__Task to carry out__. Using the listing below, report each line holding the string "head".

__Information provided__.
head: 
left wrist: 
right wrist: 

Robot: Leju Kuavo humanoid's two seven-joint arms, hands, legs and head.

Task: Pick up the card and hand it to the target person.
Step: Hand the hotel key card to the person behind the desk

__Task result__.
head: 
Robot: Leju Kuavo humanoid's two seven-joint arms, hands, legs and head.

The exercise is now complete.